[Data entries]
......

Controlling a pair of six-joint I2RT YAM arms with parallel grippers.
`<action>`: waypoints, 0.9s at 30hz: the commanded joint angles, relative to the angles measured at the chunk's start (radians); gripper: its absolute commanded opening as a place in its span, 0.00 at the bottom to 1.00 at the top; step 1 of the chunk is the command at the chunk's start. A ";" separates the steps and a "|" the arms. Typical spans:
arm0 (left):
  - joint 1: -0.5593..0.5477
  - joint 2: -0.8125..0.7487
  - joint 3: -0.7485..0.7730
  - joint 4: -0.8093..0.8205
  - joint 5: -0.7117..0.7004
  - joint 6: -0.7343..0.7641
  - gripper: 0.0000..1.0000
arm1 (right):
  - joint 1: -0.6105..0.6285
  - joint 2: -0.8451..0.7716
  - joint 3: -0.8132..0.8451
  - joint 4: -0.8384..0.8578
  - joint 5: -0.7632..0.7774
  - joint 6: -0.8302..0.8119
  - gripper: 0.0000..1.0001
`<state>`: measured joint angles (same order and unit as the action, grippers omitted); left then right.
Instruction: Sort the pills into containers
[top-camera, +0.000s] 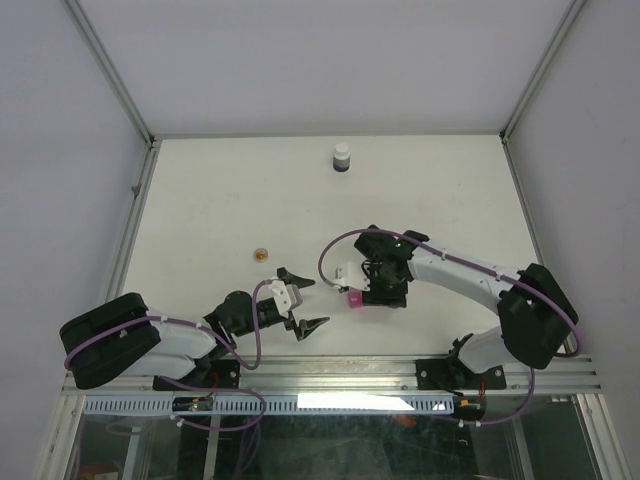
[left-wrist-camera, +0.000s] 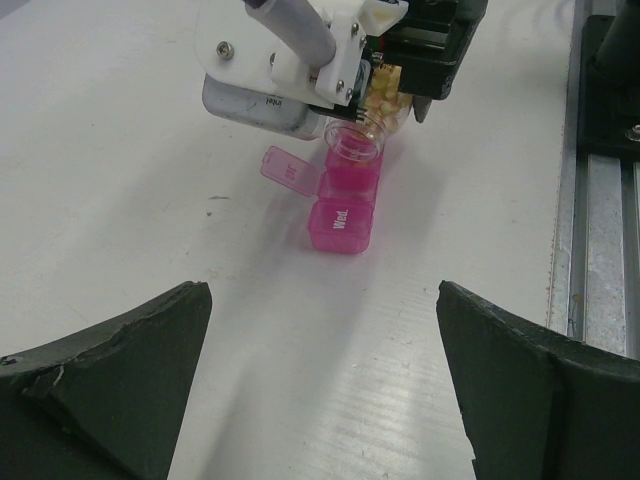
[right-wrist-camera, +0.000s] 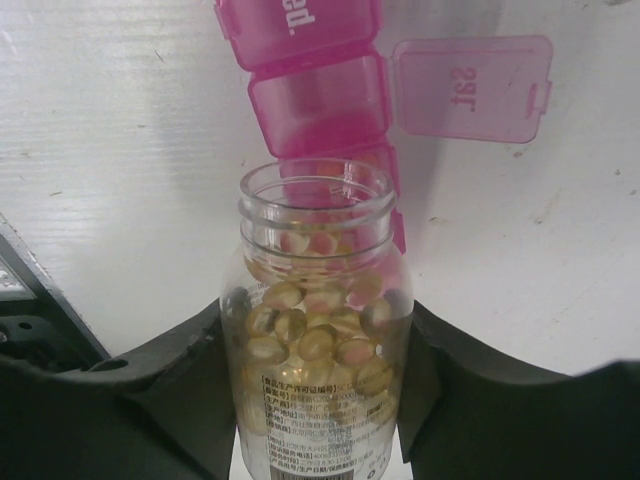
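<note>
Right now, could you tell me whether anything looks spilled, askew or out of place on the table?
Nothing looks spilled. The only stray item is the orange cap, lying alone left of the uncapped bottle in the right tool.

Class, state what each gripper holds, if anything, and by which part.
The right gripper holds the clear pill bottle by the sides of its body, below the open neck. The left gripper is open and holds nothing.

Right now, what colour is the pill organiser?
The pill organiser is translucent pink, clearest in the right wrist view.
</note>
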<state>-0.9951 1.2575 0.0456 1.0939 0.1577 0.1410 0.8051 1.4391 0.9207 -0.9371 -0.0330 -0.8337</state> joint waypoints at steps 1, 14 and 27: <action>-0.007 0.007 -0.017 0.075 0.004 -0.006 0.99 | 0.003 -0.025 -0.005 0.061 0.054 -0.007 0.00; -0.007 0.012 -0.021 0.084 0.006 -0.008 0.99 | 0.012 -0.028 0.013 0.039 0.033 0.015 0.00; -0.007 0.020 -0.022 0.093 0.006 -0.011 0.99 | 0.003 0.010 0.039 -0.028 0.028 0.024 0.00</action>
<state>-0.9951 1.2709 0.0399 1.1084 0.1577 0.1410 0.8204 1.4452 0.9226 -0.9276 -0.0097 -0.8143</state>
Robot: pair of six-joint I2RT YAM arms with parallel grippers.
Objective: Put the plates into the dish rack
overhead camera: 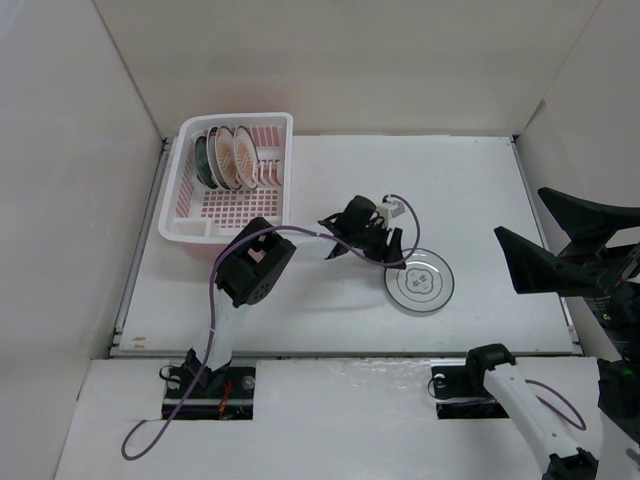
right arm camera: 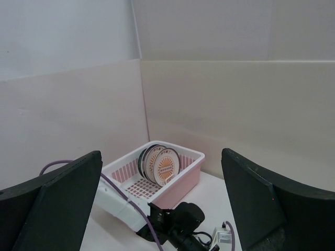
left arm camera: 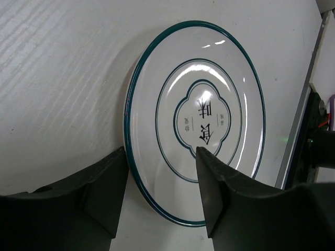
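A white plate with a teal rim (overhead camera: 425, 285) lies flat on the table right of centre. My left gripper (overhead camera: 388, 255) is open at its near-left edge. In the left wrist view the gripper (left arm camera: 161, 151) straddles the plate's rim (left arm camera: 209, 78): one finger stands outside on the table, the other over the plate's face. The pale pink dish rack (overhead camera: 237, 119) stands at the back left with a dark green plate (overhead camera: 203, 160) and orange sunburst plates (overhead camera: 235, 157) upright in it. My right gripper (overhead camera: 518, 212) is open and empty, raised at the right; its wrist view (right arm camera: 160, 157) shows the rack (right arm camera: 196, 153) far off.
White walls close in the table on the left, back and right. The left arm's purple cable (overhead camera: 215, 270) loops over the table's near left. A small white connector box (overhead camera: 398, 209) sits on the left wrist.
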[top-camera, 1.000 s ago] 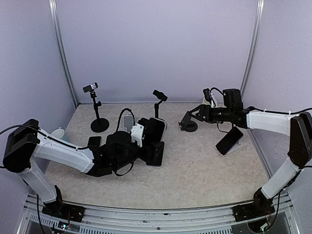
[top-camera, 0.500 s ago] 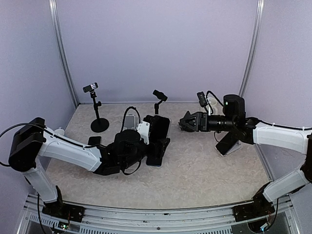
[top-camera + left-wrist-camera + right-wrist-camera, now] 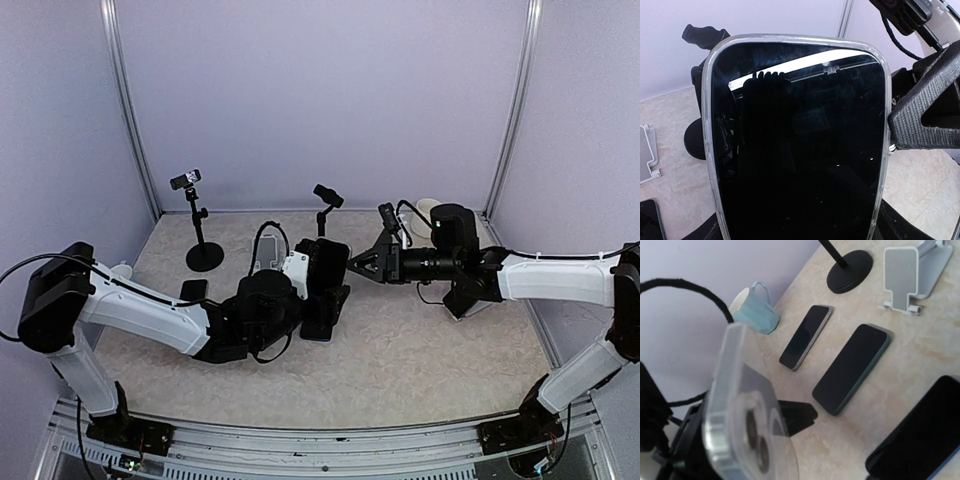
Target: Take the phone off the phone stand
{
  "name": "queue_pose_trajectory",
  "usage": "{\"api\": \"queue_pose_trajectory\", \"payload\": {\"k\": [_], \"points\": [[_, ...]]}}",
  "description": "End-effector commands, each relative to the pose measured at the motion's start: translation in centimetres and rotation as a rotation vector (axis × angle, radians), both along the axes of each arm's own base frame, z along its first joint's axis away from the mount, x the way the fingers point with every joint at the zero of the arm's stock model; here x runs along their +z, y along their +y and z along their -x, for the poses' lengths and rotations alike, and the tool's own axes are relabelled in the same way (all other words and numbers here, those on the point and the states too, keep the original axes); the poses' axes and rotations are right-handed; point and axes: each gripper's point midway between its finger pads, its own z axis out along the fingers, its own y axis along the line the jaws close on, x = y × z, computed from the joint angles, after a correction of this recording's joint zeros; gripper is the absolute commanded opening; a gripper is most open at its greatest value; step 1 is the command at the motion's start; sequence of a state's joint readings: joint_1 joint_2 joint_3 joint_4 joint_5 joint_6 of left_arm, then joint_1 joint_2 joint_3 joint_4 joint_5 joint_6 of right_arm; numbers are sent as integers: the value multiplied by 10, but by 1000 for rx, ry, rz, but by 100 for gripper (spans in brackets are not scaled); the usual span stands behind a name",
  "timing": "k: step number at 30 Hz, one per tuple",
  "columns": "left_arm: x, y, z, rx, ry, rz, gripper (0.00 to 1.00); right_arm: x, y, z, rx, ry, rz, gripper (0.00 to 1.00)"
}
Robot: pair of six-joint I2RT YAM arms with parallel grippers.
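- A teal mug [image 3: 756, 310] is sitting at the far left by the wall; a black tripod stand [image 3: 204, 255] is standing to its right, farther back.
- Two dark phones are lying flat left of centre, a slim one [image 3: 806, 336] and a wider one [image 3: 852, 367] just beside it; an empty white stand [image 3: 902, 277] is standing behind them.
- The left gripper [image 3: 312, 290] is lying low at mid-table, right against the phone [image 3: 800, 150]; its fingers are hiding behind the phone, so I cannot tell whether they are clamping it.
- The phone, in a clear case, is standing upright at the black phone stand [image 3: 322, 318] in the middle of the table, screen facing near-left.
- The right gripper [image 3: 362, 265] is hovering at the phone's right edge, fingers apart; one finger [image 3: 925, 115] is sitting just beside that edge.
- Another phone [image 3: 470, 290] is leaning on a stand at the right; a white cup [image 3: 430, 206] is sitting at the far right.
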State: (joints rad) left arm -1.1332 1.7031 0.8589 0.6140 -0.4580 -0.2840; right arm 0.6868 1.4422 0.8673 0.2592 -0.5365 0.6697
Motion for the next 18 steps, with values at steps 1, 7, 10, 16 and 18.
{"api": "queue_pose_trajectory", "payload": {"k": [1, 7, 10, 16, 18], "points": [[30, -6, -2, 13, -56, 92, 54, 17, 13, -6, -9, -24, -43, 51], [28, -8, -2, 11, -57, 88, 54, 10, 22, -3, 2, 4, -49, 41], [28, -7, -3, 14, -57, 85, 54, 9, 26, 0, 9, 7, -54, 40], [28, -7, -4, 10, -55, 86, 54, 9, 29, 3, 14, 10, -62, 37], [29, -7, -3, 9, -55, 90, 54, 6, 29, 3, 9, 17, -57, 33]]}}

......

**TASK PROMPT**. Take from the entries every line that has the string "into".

**ANSWER FOR THIS EXERCISE**.
Instruction: Sort the pills into containers
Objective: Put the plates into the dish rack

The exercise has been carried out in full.